Vidéo. Les défis qui attendent les trois femmes maires de Rabat, de Casablanca et de Marrakech

via Le360

Par Chakir Alaoui et Mohammed Boukouyane le 26/09/2021 à 18h40 (mise à jour le 26/09/2021 à 19h33)

Asmaa Rhlalou (RNI) à Rabat - Nabila Rmili (RNI) à Casablanca - Fatima Zohra Mansouri (PAM) à Marrakech - Maires

Asmaa Rhlalou (RNI) à Rabat, Nabila Rmili (RNI) à Casablanca [au centre], Fatima Zohra Mansouri (PAM) à Marrakech : trois femmes ont conquis les mairies de grandes villes au cours des communales du 8 septembre 2021. 

© Copyright : Le360 (photomontage)

L’élection de trois femmes à la tête des grandes villes de Rabat, de Casablanca et de Marrakech est une fierté pour les femmes ainsi que le Maroc mais leur tâche s’avère difficile en raison des problèmes qu’elles auront à affronter dans la gestion de leur commune.

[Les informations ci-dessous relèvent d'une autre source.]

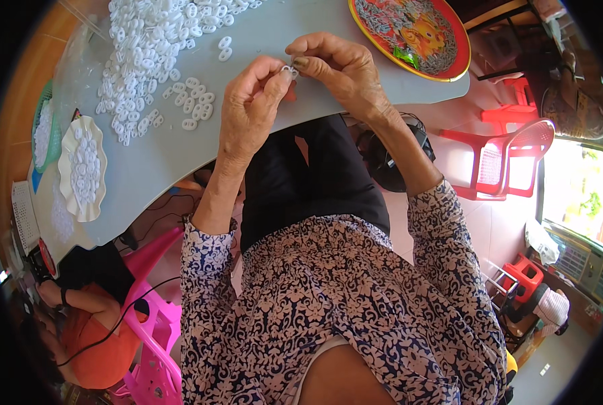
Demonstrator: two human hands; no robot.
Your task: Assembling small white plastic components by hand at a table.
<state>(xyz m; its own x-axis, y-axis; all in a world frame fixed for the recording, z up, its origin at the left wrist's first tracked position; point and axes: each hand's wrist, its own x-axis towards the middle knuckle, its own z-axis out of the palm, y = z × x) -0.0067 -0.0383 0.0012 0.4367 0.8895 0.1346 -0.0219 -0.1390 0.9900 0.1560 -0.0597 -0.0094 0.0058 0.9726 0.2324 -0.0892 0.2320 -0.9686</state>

Après le 8 septembre 2021, date des élections (législatives, communale, régionale), le Maroc a franchi un nouveau saut qualitatif dans la mise en valeur du rôle des femmes dans la vie politique.

 

Ce processus s’est vu davantage confirmé avec l’élection de trois femmes à la tête de trois des six grandes mairies du Royaume. Il s’agit d’Asmaa Rhlalou (RNI) à Rabat, de Fatima Zohra Mansouri (PAM) à Marrakech et de Nabila Rmili (RNI) à Casablanca.

 

« Nous sommes face à un saut qualitatif lié à la participation et à l’élection de la femme dans les divers scrutins avec un pourcentage variant de 30 à 40% », affirme Redouan Amimi, professeur de sciences politiques à la Faculté de droit de Rabat-Agdal, dans une déclaration pour Le360.

 

« C’est une expérience très importante, surtout dans ces grandes villes qui connaissent des problèmes budgétaires et sociaux », a-t-il ajouté.

 

Les contraintes, selon lui, sont nombreuses, citant les problèmes concernant la gestion de l’eau, de l’électricité, des transports, des routes et de l’environnement (et tout particulièrement en ce qui concerne la gestion des décharges). Les trois villes, selon ce professeur, connaissent « toutes des difficultés budgétaires ».

 

A Rabat par exemple, la mairie est détentrice d’un budget de seulement de 900 millions de dirhams, dont la plupart est consacrée aux dépenses du personnel. Redouan Amimi propose une nouvelle forme de gestion en vue d’atténuer les déficités budgétaires. « Il faut développer le partenariat Public/Privé, sans lequel les contraintes de ces grandes villes s’alourdiront », conclut cet enseignant universitaire.